Can the Healthcare Industry Beat Ebola?

By Jill | Medical Devices

In August 2014, American missionary workers Dr. Kent Brantly and Nancy Writebol returned to the United States after contracting Ebola in Liberia. Since that time, the healthcare industry has been at the forefront of Ebola management efforts. Brantly and Writebol were both treated with a previously unknown experimental drug ZMapp, developed by a small San Diego biotech firm, Mapp Biopharmaceutical. Although ZMapp was never tested on humans, Brantly’s condition improved within 60 minutes of receiving the drug. Writebol needed two doses but eventually recuperated. Ebola kills 90 percent of patients and there is no known cure, so their recovery was remarkable. Researchers agree that both American’s lives were saved by ZMapp.


ZMapp was developed with the help of the Scripps Research Institute in La Jolla, Calif. where scientist Erica Ollmann Saphire is leading an international consortium, which includes Mapp, to develop a treatment for Ebola, or even a vaccine. The partners were backed by a $28 million grant from the National Institutes of Health awarded in March.
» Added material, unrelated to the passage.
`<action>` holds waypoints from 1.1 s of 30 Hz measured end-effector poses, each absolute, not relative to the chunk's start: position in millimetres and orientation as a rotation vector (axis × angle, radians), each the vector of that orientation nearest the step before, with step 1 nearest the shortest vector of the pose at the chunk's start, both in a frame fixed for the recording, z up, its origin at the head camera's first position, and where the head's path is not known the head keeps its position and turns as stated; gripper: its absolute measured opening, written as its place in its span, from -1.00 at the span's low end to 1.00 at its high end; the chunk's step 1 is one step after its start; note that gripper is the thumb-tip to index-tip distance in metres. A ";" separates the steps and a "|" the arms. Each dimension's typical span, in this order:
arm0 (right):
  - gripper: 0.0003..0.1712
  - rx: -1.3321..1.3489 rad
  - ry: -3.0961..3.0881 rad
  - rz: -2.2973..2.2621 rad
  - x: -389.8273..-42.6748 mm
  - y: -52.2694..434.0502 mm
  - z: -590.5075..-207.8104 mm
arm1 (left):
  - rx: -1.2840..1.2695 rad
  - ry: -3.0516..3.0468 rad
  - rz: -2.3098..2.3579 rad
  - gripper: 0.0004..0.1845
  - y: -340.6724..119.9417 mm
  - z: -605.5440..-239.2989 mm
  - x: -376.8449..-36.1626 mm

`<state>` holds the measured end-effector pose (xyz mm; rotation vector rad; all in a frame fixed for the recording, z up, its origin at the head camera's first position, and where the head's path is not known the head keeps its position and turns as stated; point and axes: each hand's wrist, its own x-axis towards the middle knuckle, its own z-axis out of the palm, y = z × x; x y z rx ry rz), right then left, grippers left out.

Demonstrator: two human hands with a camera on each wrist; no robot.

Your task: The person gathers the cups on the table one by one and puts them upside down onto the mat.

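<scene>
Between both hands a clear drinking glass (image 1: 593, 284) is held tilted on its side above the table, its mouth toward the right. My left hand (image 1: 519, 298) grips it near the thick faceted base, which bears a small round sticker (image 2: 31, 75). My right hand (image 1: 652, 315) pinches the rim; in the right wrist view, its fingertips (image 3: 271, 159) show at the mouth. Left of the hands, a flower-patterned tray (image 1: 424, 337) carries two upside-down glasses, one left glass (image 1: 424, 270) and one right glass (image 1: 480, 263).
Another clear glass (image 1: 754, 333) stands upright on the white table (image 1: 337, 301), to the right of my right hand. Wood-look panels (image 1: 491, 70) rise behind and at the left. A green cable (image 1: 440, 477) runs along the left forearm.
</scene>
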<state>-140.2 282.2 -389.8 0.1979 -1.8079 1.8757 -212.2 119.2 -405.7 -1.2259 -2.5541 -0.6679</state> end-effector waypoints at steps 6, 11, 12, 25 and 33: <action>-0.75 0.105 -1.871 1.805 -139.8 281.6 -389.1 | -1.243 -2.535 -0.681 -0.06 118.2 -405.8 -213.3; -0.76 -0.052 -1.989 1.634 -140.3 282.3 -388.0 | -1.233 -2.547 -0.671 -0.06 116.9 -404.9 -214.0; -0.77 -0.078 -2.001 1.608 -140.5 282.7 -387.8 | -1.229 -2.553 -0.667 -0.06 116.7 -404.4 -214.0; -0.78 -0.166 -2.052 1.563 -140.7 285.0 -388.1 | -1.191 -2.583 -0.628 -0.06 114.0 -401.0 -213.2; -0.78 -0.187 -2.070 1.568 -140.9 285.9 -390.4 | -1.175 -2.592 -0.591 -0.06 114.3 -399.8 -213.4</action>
Beyond miracle cures, the healthcare and medtech industries are there at every stage of Ebola containment and treatment. High-tech protective “hazmat suits,” from booties, gloves, and visors to breathing packs have been prominently displayed in news reports.
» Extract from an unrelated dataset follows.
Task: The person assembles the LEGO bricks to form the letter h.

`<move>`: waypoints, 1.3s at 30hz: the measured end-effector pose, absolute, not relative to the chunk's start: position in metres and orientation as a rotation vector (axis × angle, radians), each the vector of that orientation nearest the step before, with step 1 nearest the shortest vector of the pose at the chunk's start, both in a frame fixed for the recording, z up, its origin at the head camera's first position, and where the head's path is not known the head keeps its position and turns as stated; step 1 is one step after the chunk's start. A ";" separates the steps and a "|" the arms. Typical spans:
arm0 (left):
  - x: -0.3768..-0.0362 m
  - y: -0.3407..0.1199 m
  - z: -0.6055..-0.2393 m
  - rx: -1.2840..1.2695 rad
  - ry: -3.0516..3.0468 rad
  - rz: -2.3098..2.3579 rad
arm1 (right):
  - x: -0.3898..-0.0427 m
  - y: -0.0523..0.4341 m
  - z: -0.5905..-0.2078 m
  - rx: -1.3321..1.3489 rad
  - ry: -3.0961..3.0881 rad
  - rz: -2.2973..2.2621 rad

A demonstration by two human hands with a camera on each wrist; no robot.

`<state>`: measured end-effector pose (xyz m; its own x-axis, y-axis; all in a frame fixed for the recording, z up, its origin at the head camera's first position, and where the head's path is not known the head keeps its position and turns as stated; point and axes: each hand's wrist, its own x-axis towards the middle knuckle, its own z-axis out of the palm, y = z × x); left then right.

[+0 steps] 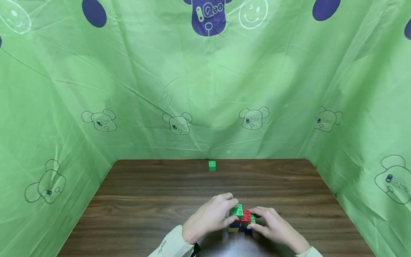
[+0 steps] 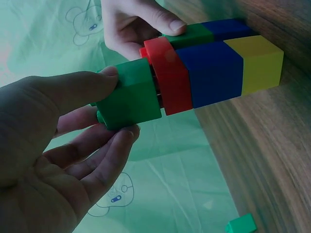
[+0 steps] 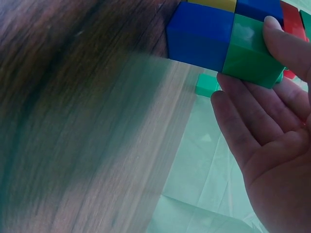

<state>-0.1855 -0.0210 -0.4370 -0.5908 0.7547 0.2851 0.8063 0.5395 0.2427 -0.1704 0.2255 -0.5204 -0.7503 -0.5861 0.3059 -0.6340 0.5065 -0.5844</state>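
My left hand (image 1: 212, 215) pinches a green brick (image 2: 130, 92) between thumb and fingers. The brick sits slightly tilted over a red brick (image 2: 171, 75), with a narrow gap along part of their joint. Below the red one are a blue brick (image 2: 214, 73) and a yellow brick (image 2: 257, 64), forming a column on the table. Beside that column, a second green brick (image 3: 252, 51) tops another blue brick (image 3: 199, 36). My right hand (image 1: 275, 227) holds this second green brick, its thumb on one side and fingers on the other.
A loose green brick (image 1: 212, 166) stands near the far edge of the brown wooden table (image 1: 154, 185). Green cloth (image 1: 208, 85) with printed bear faces rises behind the table and along both sides.
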 end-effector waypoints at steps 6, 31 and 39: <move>-0.183 -0.019 -0.433 -1.308 -2.679 -0.493 | -0.171 0.225 -0.522 1.085 -2.673 1.080; -0.191 -0.020 -0.436 -1.361 -2.756 -0.431 | -0.171 0.225 -0.523 1.091 -2.659 1.076; -0.212 -0.032 -0.426 -1.551 -2.834 -0.585 | -0.171 0.226 -0.523 1.072 -2.668 1.070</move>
<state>-0.2115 -0.0324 -0.4259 -0.5461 0.8365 0.0461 0.7862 0.4928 0.3729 -0.1713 0.2260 -0.5235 -0.7532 -0.5814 0.3076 -0.6328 0.5130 -0.5800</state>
Ebola patients can be treated in biocontainment isolation wards like the one at the National Institute of Health in Bethseda. The units are designed to prevent contaminants from escaping. The rooms are pressurized so that when a door is opened or closed, air flows in and not out. Pressure is monitored electronically and the status is displayed on panels. The shower is designed so people can immediately decontaminate themselves if they are exposed to a patient’s bodily fluids. Even the toilet is high-tech. Waste from the patient’s bathroom is disinfected before it enters the sewer system.

There is little doubt that Ebola is a frightening disease. But from the laboratory to the hospital room, state-of-the-art healthcare technology is being employed to contain—and in many cases cure—Ebola.